Vitter runs away

Just before I started recording, I said to the Senator, “I’ve read that you are the only senior official from Louisiana not to have commented…” then the video piks up and you hear me say, “on the judge that refused to marry an inter-racial couple.”

Vitter responds: “I don’t think that’s the case”

I say, “Have you commented? What did you have to say about it?”

Any reasonable Senator would have stopped whatever they were doing to vociferously make a clear denunciation of the miscreant magistrate at issue.

Vitter looked at me and smiled, silently… and waited for the elevator doors to lose.

Addition :
This text was written by Mark Stark few years ago.You can read more political news and financial reviews at daily news sites thanks to Avatrade sponsor.

Lindsey Graham kinda responds to gay rumors

At Justice Sotomayor’s confirmation hearings, Senator Lindsey Graham asked her about anonymous comments offered by a range of lawyers. These comments were negative, mostly having to do with the Justice’s temperament.

Leaving aside the fact that Justice Scalia’s acidic demeanor never seemed to bother any of the white male Senators called upon to confirm him, I did think it was notable to ask a nominated Justice to comment on accusations made by anonymous accusers.

I especially found it interesting because there is no shortage of rumors regarding Senator Graham’s sexual orientation. That puts Graham in almost the same position Justice Sotomayor except nobody that I know of has asked Senator Graham to respond to the rumors. What’s more, if Graham did have gay relations while a member of the military, he broke the law.

Note:
Article was created in 2009 by Mark Stark. Simmilary stories you can read at Bumbumnews Business reviews.

Lieberman again

The first person I saw on the Hill tonight was Senator Joe Lieberman. He was exiting the House side of the Capitol and looking for his driver.

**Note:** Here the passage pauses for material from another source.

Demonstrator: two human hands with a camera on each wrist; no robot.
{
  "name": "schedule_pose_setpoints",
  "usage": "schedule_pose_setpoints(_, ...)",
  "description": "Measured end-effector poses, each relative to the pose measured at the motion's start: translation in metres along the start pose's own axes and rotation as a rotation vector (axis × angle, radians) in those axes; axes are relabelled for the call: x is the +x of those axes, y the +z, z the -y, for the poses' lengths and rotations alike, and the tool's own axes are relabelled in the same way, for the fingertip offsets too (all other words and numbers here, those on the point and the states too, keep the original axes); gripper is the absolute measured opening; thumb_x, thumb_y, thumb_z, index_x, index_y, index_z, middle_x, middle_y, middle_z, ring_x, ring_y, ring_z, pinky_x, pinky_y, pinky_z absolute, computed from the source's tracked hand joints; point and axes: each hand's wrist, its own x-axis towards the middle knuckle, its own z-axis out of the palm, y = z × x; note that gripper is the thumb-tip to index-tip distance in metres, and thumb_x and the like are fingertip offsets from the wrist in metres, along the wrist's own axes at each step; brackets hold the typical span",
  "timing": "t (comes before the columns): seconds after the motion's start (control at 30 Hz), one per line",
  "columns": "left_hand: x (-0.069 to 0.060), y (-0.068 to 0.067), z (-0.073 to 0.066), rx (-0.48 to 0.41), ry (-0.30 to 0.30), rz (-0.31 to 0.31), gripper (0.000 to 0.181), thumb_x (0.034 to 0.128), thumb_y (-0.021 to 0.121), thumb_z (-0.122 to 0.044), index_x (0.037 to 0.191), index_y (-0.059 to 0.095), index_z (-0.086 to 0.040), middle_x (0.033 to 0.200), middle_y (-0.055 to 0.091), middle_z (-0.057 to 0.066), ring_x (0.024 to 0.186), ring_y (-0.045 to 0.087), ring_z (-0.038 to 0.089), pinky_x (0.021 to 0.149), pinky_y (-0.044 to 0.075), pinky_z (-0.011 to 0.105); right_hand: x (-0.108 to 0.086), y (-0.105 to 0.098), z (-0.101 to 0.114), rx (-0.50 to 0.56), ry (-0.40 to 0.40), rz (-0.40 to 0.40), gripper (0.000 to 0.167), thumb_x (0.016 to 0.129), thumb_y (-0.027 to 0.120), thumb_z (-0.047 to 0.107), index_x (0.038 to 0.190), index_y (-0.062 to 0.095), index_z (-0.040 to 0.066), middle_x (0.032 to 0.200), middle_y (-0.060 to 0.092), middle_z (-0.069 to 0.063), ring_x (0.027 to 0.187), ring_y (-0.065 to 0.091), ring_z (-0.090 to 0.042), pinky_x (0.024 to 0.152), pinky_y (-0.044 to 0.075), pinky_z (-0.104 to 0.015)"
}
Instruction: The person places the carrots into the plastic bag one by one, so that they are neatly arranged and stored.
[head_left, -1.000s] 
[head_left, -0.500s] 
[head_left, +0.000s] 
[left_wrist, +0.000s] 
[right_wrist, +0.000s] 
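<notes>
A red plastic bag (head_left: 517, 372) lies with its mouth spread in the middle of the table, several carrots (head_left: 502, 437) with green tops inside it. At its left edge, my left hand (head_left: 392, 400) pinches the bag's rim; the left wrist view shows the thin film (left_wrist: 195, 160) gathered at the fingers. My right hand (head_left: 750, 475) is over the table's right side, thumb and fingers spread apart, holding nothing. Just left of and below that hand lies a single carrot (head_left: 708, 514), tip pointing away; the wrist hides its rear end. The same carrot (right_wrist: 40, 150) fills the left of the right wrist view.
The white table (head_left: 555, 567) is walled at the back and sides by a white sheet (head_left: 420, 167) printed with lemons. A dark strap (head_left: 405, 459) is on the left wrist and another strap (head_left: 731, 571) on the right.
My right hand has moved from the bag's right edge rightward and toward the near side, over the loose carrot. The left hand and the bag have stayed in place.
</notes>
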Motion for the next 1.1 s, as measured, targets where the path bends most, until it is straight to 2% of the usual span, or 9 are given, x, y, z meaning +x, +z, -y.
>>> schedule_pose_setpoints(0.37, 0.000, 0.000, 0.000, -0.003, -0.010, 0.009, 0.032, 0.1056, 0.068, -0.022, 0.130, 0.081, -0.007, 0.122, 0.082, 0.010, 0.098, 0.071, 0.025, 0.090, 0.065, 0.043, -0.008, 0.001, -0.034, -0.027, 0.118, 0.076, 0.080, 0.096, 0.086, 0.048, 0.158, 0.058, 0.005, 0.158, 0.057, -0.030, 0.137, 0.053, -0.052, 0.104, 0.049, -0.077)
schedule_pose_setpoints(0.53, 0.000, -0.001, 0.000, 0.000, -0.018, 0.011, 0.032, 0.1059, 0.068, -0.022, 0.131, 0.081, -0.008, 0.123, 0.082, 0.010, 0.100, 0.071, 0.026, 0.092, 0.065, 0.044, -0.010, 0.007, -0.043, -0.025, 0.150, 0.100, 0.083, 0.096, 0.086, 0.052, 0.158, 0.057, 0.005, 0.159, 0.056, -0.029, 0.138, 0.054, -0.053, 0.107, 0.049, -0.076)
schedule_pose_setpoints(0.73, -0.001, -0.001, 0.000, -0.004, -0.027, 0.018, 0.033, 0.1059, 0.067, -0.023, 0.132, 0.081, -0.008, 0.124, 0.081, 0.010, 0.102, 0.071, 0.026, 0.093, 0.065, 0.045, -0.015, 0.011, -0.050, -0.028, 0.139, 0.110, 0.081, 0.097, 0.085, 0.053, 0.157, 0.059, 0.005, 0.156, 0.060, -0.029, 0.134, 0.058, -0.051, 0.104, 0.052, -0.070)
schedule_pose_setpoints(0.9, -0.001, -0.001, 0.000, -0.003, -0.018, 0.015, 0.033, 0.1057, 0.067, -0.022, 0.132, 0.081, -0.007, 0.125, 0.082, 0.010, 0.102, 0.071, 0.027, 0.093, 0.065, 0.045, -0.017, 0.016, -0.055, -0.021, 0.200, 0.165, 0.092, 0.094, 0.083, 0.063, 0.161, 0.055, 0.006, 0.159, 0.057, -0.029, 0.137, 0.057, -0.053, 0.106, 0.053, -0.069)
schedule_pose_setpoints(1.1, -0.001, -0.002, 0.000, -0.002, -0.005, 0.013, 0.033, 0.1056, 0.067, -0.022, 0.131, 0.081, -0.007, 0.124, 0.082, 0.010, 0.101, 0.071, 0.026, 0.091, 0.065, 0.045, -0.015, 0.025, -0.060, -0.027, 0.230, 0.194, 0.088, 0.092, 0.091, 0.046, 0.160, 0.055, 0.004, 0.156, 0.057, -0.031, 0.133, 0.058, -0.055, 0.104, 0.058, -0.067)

I tried to press him a little on his non-committal answer re: filibustering health care over the public option. Maybe I’m inclined toward optimism, but I’m thinking he’s hoping he doesn’t have to make that decision.

And that’s the problem, isn’t it? There are too many marginally Democratic Senators that don’t have to face their constituents in 2010. Bill Nelson, Ben Nelson, Max Baucus, Kent Conrad… Any one of these guys could join with Republicans in a filibuster.

I know there is a movement afoot to pressure Harry Reid to threaten Senators that take the unprecedented step of breaking with their caucus to join a minority filibuster… but shit…

This is the same Harry Reid that led the caucus in a standing ovation when Joe Lieberman returned to the Senate after defeating the Democrat in the 2006 Connecticut election. It’s the same guy that allowed Lieberman to keep his gavel after criss-crossing the country to campaign for John McCain and Sarah Palin for much of 2008.

eh… Maybe I’m not so inclined toward optimism after all…

Note : This old post was written by Mark Stark.If you do not want to read life and political stories you can visit financial news section and articles written for our Avatrade sponsor.

Mark Pryor won’t filibuster a Senate health care bill

Absent “crazy” circumstances, that is.

I apologize for the mistake in explaining the set-up of unprecedented filibustering of your own party’s bill – I used the word “minority” when I should have said “majority”. heh. If I was a print reporter, you never would have caught it.

Anyway, I had seen this in the Politico earlier today, so I was really happy to see Senator Pryor emerge from the tunnel:

Moderate Democrats did draw plenty of inspiration from Snowe – but instead of using her “yes” vote as a reason to embrace health care reform, fence-sitters hailed the caveats in her public statement Tuesday as a rationale for withholding their own judgment.

Nebraska Sen. Ben Nelson said his colleague from Maine wasn’t “forecasting what her future votes might be” when she cast the lone Republican vote for the Finance bill.

Likewise, Arkansas Sen. Mark Pryor, whose own stance on health care remains an open question, cautioned, “I think she’s been careful to say that she supports it coming out of committee, but no guarantees on final passage because it’s going to change quite a bit between now and then.”

This reporting seemed pretty useless to me, but it sounded vaguely ominous. I thought it would be a good idea ask point blank: would he support a filibuster of a Senate Health Care Reform bill?